A report by the World Bank and the International Monetary Fund says more needs to be done to end poverty and close the gap in living standards between those in the bottom 40 per cent and the top 60 per cent of the population around the world
The Global Monitoring (GMR) Report 2014/2015, released on Tuesday has gauged progress on development goals, including the new target of promoting shared prosperity for the bottom 40 per cent of the world’s population.
The GMR 2014/2015 also continues to monitor progress on the Millennium Development Goals.
“The world has made great progress in the last quarter-century in reducing extreme poverty – it was cut by a stunning two-thirds – and now we have to end poverty in less than a generation,” said World Bank Group President Jim Yong Kim.
He said: “But we will not finish the job unless we find ways to reduce inequality, which stubbornly persists all over the world. This vision of a more equal world means we must find ways to spread wealth to the billions who have almost nothing.”
The report notes that much success has been achieved in reducing extreme poverty – those living on less than a $1.25 a day.

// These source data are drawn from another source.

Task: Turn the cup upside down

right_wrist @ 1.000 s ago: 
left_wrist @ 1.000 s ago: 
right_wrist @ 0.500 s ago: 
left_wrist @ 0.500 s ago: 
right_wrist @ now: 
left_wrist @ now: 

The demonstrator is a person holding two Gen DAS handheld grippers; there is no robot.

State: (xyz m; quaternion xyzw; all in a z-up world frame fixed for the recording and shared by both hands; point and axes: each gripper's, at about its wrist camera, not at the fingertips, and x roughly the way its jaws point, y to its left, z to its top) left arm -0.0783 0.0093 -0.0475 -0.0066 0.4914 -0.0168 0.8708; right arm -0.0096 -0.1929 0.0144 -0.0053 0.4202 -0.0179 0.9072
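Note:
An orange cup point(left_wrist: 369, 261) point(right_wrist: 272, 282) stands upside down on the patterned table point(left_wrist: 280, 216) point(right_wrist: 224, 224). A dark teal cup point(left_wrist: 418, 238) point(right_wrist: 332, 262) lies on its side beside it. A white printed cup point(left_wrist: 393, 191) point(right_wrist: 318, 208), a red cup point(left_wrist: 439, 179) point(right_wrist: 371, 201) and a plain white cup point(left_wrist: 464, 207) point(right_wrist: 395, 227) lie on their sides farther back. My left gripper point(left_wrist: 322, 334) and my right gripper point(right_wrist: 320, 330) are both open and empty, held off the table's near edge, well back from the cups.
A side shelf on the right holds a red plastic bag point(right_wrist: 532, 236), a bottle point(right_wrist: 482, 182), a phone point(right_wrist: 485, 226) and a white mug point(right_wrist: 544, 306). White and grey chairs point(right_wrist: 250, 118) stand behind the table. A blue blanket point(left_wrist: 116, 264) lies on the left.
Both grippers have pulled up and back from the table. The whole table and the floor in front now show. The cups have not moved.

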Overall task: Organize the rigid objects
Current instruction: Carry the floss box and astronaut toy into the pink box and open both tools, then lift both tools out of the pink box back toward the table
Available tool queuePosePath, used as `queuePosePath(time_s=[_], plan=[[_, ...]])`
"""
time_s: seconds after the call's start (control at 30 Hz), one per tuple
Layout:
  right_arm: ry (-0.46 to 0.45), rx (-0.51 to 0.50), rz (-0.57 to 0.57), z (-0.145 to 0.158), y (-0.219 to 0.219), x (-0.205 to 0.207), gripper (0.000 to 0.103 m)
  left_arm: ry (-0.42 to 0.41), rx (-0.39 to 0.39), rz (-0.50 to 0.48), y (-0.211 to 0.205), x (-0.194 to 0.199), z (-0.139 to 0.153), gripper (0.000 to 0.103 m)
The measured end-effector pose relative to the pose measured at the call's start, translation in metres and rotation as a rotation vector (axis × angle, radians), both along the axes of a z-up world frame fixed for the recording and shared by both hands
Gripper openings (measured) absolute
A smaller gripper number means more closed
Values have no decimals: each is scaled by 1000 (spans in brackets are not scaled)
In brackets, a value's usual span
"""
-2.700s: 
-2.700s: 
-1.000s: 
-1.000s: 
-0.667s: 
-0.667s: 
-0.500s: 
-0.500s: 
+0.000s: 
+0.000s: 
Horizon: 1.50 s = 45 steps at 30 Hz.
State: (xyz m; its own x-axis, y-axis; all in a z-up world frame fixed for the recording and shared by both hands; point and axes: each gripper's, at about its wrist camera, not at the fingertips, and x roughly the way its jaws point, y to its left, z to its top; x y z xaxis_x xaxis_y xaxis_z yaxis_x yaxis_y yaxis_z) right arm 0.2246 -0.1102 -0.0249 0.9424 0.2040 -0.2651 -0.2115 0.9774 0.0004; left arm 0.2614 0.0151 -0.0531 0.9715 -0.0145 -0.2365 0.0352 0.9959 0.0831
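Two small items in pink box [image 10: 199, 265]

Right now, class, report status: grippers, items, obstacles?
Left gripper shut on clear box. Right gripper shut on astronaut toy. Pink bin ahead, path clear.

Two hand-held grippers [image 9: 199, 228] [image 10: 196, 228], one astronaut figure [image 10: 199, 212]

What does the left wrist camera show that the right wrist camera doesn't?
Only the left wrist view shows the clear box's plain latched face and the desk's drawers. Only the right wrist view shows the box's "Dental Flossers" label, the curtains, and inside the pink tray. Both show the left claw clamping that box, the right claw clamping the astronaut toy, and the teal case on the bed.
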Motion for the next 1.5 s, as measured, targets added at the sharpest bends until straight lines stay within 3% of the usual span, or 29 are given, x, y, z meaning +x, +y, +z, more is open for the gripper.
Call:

However, the number of poor remains unacceptably high, at just over one billion people (14 per cent of the world population) in 2011, compared with 1.2 billion (19 per cent of the world population) in 2008.
Forecasts in the report show that poverty will remain stubbornly high in the South Asia and Sub-Saharan Africa regions, where an estimated 377 million of the world’s 412 million poor will likely reside in 2030.